Everything in the listing must be repeated exactly, apart from the images.
··········
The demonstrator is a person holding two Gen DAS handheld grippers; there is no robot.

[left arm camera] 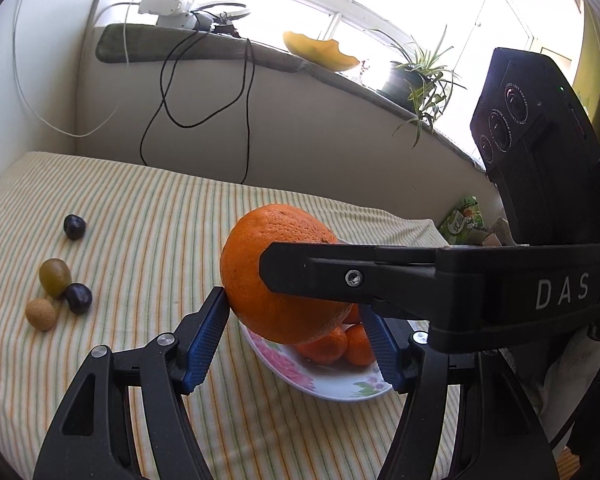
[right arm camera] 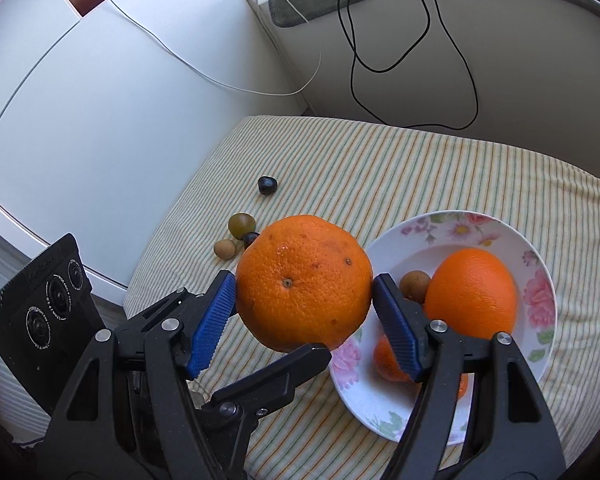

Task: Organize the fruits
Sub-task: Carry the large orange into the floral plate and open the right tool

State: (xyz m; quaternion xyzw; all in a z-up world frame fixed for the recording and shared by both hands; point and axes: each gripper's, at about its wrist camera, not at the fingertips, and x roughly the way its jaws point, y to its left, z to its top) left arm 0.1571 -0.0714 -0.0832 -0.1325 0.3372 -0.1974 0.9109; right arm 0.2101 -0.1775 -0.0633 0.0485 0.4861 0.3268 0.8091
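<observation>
The right gripper is closed on a big orange, with its 2 blue pads pressed against opposite sides and the stem dimple facing the camera. The left gripper grips the same orange across the other direction; in its own view the tips of its pads touch the lower flanks of the fruit, and 1 black finger of the right gripper crosses in front from the right. From the right wrist view 1 finger of the left gripper reaches in under the orange. The orange is off the surface, above the striped cloth and over the near left edge of a flowered plate. On the plate lie a second orange, a small brown fruit beside it, and a tangerine partly hidden behind the right pad. Well apart to the left on the cloth sit 4 small fruits: a green fruit, a tan fruit and a dark fruit clustered together, and another dark one alone farther back.
</observation>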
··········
Solved problem:
The demonstrator is a person holding two Gen DAS handheld grippers; there is no robot.

[left arm camera] 
[right arm camera] 

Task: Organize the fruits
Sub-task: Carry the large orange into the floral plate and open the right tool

State: (xyz m; quaternion xyzw; all in a z-up world frame fixed for the recording and shared by both hands; point and axes: each gripper's, at about its wrist camera, not at the fingertips, and x roughly the way its jaws point, y to its left, z to its top) left arm 0.1571 -0.0714 -0.0832 -0.1325 0.3372 -0.1974 0.9109; right arm 0.2101 -0.1775 -0.0633 0.0485 0.4861 0.3268 0.8091
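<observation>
The right gripper is closed on a big orange, with its 2 blue pads pressed against opposite sides and the stem dimple facing the camera. The left gripper grips the same orange across the other direction; in its own view the tips of its pads touch the lower flanks of the fruit, and 1 black finger of the right gripper crosses in front from the right. From the right wrist view 1 finger of the left gripper reaches in under the orange. The orange is off the surface, above the striped cloth and over the near left edge of a flowered plate. On the plate lie a second orange, a small brown fruit beside it, and a tangerine partly hidden behind the right pad. Well apart to the left on the cloth sit 4 small fruits: a green fruit, a tan fruit and a dark fruit clustered together, and another dark one alone farther back.
</observation>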

No additional work is needed on this exercise.